Her işe en iyi şekilde yetişmek zorunda değilsiniz
Bir danışmanlık şirketinde çalışan Çağla G., her gün mutlaka yapması gereken üç şeyin listesini yaptığını söylüyor. ''Sonuçta 1 gün içinde yalnızca 24 saatimiz olduğu için, kendimizi buna göre ayarlamalıyız öyle değil mi?'' diyen Çağla; yapacağınız şeyleri listelemek, önemlileri ve daha az önemli olanları planlamanın kendinizi gerçekten daha dengeli hissetmenizi sağladığını belirtiyor. Buna ek olarak, ailenizin önceliklerine göre kendinizi organize edebilirsiniz diyor. Ve ekliyor; ''Sonuçta her maçta aynı anda kazanmak zorunda değilsiniz, bazen birinde beklemede kalırken diğerinde golünüzü atabilirsiniz. Bunun için önceliklerinizi planlayarak kontrollü ve sakin bir şekilde yol almalısınız.''
Her şeyi kendi başınıza yapmayın
Uzmanlar; bazen öyle anlar olur ki evle işe aynı anda yetişebilmeniz gerekir, ancak elbette aynı anda iki yerde birden olamazsınız. Böyle anlarda hem ev alanınızda hem de iş yaşamınızda yardım istemekten çekinmeyin diyor. Örneğin çocuğunuzu okula götürmeyi, bir komşunuzdan rica edebilirsiniz. Siz de onlara hafta sonunda başka bir iyilik yapabilirsiniz. Ya da bir iş arkadaşınızdan sizin vardiyanızı almasını rica edebilirsiniz. Haftaya da onun başı sıkıştığında siz onun yerine vardiya alır, ödeşirsiniz.
Hayatınızı korku filmine çevirmeyin: Çalıştığınız ortamı gerçekten hiç sevmiyor olabilirsiniz. Böyle durumlarda sanki 'boş yere vakit kaybediyorum, burada olmaktansa evde olmalıydım' ya da 'burada ne işim var? şimdi evde keyif yapardım' diye düşünebilirsiniz. Bunların gerçekçi düşünceler olmadığını kısa süre içinde siz de fark edersiniz ancak düşünce girdabından uzak kalmak o kadar da kolay olmayabilir. Bu tür anlarda, kendinizi ne kadar iyi organize ederseniz, o kadar daha az yıpranmış hissedersiniz. Ayrıca evdeki ve iş yerinizdeki hayatınızı da kontrol altına almış olursunuz. Mükemmeliyetçi olmayın!
İşinizin sevilecek yönlerini bulun
Hepimizin maaşlarımıza ihtiyacımız var.
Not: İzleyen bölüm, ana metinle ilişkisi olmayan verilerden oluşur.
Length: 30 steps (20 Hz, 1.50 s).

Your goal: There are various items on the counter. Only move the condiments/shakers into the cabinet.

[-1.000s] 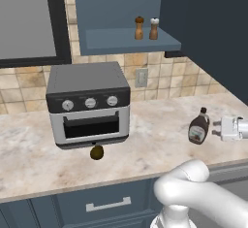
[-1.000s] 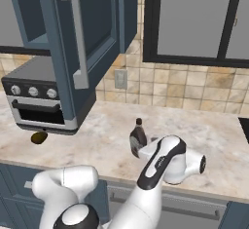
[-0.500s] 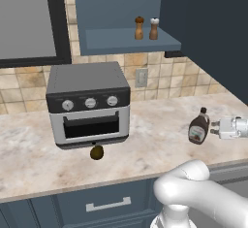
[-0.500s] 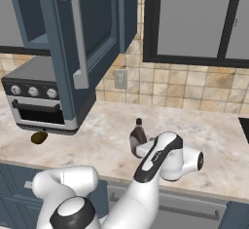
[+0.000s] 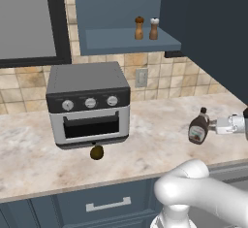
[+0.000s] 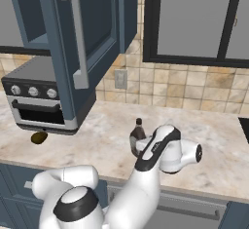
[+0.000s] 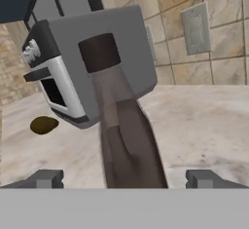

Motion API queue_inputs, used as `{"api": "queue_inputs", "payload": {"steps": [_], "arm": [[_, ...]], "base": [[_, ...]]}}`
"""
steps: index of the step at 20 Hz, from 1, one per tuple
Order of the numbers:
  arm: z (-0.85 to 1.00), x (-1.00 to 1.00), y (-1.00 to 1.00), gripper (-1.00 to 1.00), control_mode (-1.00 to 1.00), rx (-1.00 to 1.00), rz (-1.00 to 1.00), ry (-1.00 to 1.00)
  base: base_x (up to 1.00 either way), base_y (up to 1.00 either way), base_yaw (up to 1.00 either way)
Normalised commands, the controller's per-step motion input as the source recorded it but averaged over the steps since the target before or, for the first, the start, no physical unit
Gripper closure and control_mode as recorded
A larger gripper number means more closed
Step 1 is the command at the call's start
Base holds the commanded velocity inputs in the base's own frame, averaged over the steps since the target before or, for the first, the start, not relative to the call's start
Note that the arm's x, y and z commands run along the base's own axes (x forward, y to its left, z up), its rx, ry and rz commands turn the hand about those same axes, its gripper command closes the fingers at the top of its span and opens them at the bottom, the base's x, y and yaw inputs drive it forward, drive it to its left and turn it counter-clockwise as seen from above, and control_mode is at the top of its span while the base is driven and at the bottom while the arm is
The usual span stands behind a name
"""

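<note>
Standing upright on the tabletop, right of the toaster oven, is the syrup bottle. Gripper is level with it, jaws fully spread, one tip on each side of the bottle body, nothing clamped; contact can't be told. Both shakers, brown-topped and white-topped, sit side by side on the cabinet shelf. Fruit lies just in front of the oven.

A grey toaster oven with three knobs sits left of centre in the left base view. A wall outlet is on the tan tiled backsplash just right of it. A dark-framed window fills the right base view's upper right.
</note>
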Motion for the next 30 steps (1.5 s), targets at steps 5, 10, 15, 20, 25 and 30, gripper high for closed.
{"api": "queue_inputs", "payload": {"steps": [5,10,15,20,25,30], "arm": [[0.0,0.05,0.0,-1.0,-1.0,0.0,0.0,0.03],[0.0,0.03,0.15,-1.0,-1.0,0.0,0.0,0.01],[-0.04,0.01,0.27,-1.0,-1.0,0.0,0.0,0.01],[-0.07,0.01,0.2,-1.0,-1.0,0.0,0.0,0.03],[0.0,0.01,0.02,-1.0,-1.0,0.0,0.0,0.0],[0.0,0.0,0.0,1.0,-1.0,0.0,0.0,0.0]], "base": [[0.0,0.0,0.0],[0.0,0.0,0.0],[0.0,0.0,0.0],[0.0,0.0,0.0],[0.0,0.0,0.0],[0.0,0.0,0.0]]}}
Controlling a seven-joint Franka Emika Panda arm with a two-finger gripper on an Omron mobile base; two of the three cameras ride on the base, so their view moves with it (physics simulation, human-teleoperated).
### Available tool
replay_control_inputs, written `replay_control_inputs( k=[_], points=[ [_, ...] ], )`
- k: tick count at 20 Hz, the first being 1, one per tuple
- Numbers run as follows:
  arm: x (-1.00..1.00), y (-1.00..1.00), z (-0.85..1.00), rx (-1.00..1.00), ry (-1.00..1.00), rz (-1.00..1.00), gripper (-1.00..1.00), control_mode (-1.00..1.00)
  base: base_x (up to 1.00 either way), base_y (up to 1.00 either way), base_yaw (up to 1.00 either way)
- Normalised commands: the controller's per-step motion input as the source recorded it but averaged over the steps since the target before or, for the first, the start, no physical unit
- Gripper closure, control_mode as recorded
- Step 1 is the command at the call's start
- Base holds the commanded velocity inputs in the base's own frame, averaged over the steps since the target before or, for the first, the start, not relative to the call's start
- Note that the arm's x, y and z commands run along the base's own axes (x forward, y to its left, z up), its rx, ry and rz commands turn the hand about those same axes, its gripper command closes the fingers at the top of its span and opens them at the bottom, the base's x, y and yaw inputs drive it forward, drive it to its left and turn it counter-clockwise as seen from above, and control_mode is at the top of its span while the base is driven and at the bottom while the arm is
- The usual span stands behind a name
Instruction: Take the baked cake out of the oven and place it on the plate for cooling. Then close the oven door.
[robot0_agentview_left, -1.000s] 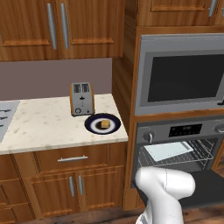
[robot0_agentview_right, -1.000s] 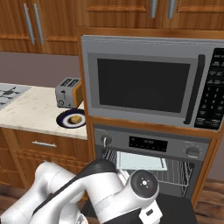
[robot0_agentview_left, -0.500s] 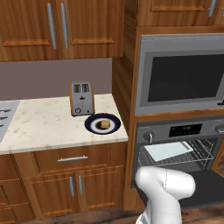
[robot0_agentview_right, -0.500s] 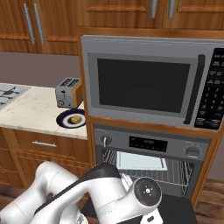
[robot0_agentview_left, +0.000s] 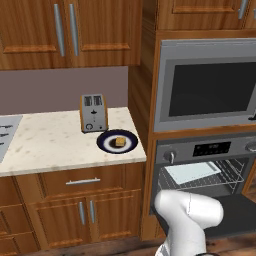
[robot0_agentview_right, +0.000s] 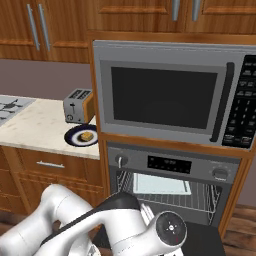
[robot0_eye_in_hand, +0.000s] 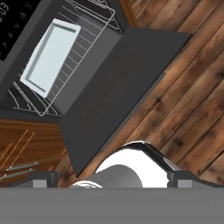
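Our gripper (robot0_eye_in_hand: 109, 177) hangs wide open and empty over the lowered oven door (robot0_eye_in_hand: 111, 87). The cake (robot0_agentview_left: 119, 142) sits on the plate (robot0_agentview_left: 105, 145) near the counter's right edge. Swinging carelessly, we could jam the door.

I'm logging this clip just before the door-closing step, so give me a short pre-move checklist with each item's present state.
1. Baked cake is out of the oven and on the plate: ok.
2. Oven cavity holds nothing that sticks out past the opening; the pale baking tray lies flat on the wire rack: ok.
3. Oven door is down and fully open, nothing resting on it: ok.
4. Gripper is free, jaws spread wide, nothing between them: ok.
5. Gripper is lined up with the door's bar handle: cannot tell, the handle is not visible.
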Motion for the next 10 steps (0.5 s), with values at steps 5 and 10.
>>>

Ama sadece ay sonunda alacağınız ödeme için işinize katlanıyorsanız, kendinizi fazlasıyla dengesiz hissedersiniz. Bu konularda uzmanlık sahibi doktorlar, Pazartesi sabahları için, ‘Endişe etmeyin çünkü herkes gibi siz de stresli hissedeceksiniz’ diyor. Hep kötü şeylere takılmayın, siz en iyisi, işinizi sevdiğiniz anları gözünüzde canlandırın. Mutlaka keyifli anları da vardır öyle değil mi? Kendinizi kendiniz motive edin. İşinizden dolayı sürekli söylenmek yerine, işinizin sevdiğiniz yönlerine odaklanabilirsiniz.